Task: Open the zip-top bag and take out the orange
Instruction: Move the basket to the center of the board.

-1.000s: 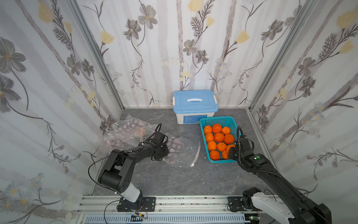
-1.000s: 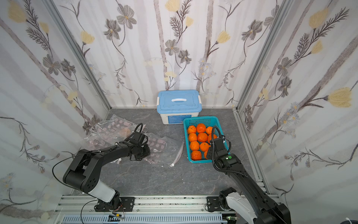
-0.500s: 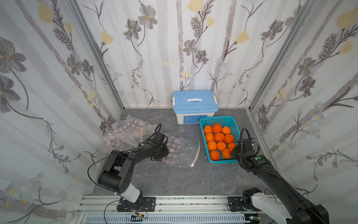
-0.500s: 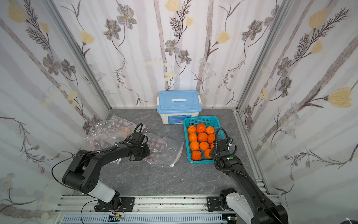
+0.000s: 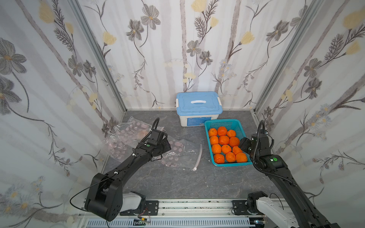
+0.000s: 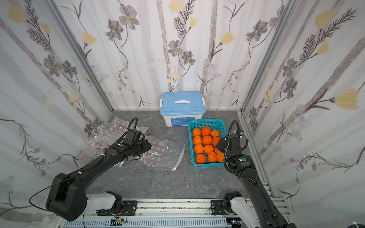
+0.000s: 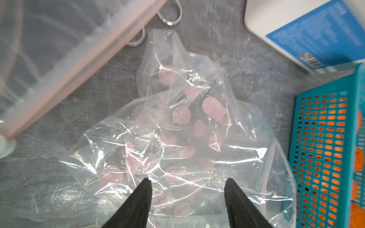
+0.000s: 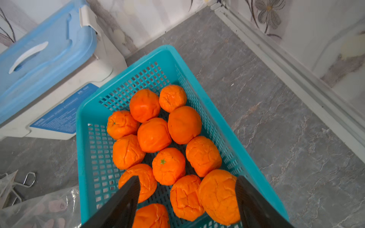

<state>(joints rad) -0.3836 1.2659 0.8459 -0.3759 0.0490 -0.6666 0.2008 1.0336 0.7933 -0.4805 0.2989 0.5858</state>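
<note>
In the wrist views, the left gripper (image 7: 188,178) is hanging open and empty over the zip-top bag (image 7: 177,122) beside the teal basket (image 7: 324,138), the right gripper (image 8: 187,176) the same over its oranges (image 8: 154,135).

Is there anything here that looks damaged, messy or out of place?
Two things. The oranges in the basket have creased, cracked skins, as if squashed. Across the table, clear spotted bags lie crumpled in a heap by the wall, and another bag sprawls before the open left hand.

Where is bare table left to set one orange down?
Free: the table strip between the rail and the flat bag and basket; a smaller patch between the box and that bag. Crowded: the bag pile and the basket of oranges.
</note>
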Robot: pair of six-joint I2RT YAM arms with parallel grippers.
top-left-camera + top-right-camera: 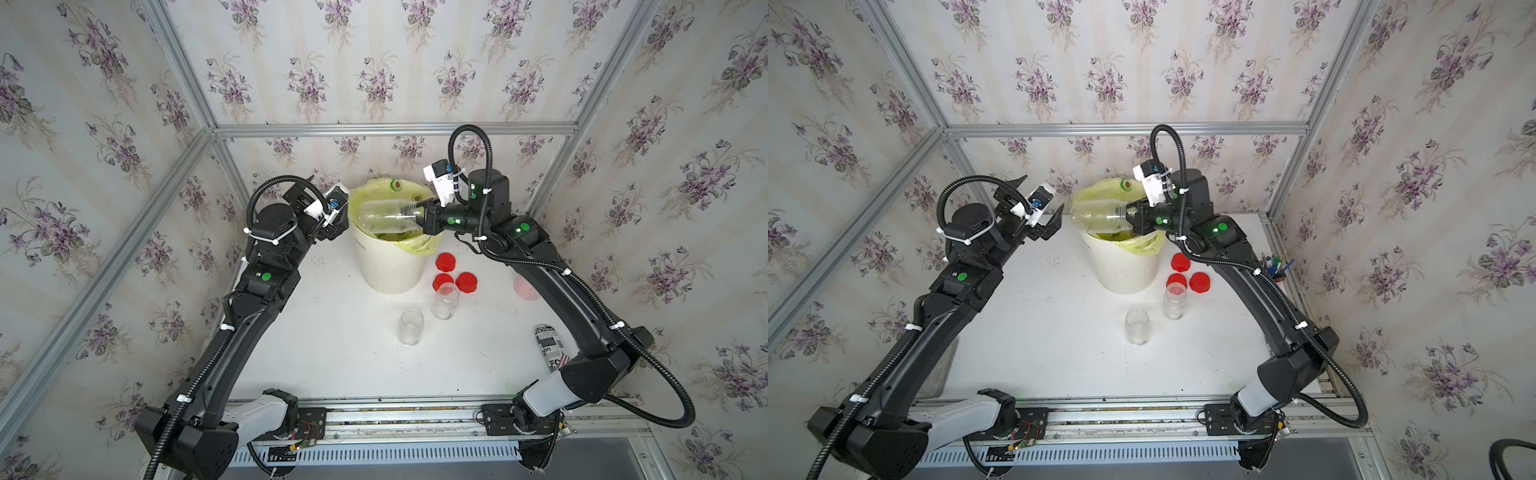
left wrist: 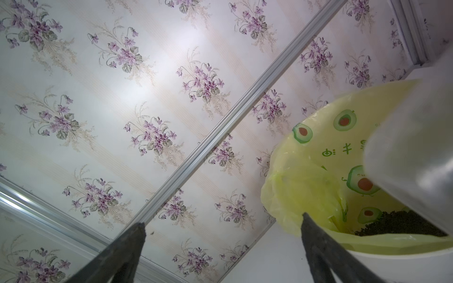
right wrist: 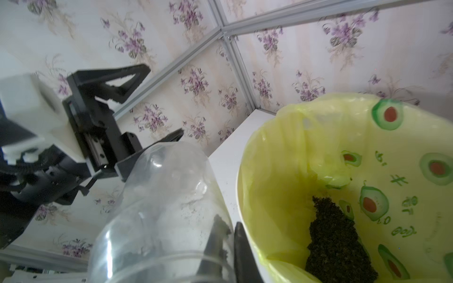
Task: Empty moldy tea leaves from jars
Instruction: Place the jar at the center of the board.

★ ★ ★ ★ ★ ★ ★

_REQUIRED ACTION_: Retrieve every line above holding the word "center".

_RESULT OF THIS TASK_:
Instruction: Move the basket to the center of the board.
Instruction: Place the jar at the center of the board.

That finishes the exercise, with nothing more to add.